Exercise details —
Work through the listing below, copying each line that carries the word "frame".

··· Information shown ···

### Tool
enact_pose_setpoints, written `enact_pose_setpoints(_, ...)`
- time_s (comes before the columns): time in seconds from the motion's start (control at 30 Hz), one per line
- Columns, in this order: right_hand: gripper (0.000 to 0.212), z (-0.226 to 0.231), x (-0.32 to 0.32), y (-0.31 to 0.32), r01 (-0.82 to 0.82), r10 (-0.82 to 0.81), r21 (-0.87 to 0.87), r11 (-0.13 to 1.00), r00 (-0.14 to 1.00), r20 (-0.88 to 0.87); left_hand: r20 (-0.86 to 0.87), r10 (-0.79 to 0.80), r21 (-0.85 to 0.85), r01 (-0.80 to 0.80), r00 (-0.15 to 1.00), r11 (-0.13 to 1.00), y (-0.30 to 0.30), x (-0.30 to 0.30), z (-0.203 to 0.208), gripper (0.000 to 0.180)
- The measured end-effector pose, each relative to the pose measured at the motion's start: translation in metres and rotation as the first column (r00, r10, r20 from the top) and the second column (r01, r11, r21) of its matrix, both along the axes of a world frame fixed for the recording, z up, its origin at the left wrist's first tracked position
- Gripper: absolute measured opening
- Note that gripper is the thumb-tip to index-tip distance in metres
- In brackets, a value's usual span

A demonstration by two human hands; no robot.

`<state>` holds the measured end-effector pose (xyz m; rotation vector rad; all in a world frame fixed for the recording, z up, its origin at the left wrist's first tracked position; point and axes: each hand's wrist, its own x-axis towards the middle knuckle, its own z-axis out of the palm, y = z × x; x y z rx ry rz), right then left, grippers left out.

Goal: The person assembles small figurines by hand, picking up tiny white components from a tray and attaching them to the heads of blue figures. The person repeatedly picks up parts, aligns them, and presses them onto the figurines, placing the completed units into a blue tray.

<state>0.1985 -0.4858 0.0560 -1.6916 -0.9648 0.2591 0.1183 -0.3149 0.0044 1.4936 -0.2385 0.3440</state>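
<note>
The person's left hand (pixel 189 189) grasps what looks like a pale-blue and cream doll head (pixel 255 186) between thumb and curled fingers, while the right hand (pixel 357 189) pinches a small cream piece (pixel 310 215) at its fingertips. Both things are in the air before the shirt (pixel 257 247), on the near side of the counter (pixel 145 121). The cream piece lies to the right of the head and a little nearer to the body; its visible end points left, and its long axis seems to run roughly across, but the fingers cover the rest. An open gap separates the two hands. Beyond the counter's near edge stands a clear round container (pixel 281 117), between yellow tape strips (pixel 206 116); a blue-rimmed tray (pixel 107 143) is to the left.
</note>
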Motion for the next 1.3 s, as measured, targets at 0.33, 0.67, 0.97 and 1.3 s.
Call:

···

Answer space —
- The measured end-effector pose, each relative to the pose measured at the motion's start: translation in metres and rotation as the first column (r00, r10, r20 from the top) and the second column (r01, r11, r21) of its matrix, both along the axes of a world frame fixed for the recording, z up, its origin at the left wrist's first tracked position
`<state>` holds the measured end-effector pose (xyz m; rotation vector rad; all in a world frame fixed for the recording, z up, its origin at the left wrist's first tracked position; point and axes: each hand's wrist, its own x-axis towards the middle knuckle, its own z-axis out of the palm, y = z × x; x y z rx ry rz), right then left, grippers left out.

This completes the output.